### About this task
Determine how many lines in the listing below include "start", and answer with only that number.

════════════════

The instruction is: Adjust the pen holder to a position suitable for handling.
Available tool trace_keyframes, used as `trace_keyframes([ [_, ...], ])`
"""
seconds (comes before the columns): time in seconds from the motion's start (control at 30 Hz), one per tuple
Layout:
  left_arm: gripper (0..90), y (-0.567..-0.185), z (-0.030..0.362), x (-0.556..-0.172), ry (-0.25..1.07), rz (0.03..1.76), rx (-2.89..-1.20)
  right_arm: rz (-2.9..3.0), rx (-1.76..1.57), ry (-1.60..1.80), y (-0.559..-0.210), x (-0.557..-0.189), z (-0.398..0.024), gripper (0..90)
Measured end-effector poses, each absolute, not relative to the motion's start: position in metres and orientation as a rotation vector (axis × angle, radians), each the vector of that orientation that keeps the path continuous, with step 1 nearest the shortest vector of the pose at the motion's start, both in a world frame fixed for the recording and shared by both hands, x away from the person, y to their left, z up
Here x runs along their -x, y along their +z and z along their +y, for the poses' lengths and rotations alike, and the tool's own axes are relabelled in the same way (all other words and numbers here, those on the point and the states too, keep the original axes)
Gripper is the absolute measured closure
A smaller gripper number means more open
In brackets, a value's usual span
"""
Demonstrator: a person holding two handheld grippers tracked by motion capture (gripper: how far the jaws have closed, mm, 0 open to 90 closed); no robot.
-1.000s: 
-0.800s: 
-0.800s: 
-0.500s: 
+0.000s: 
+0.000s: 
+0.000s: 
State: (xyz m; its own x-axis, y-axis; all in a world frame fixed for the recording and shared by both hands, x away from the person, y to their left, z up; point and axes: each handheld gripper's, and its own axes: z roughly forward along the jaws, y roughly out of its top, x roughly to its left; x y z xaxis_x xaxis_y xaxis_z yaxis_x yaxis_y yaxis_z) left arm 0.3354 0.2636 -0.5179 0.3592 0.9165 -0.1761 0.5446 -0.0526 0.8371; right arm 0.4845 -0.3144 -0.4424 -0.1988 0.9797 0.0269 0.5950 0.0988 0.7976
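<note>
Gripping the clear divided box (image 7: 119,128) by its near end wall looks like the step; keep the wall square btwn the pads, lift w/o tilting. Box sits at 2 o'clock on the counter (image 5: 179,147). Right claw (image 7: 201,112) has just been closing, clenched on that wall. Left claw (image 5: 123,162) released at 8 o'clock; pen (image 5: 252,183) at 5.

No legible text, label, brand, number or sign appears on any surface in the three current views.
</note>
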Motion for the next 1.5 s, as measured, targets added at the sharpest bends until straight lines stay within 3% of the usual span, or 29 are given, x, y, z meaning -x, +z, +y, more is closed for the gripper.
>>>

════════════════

### Problem solution
2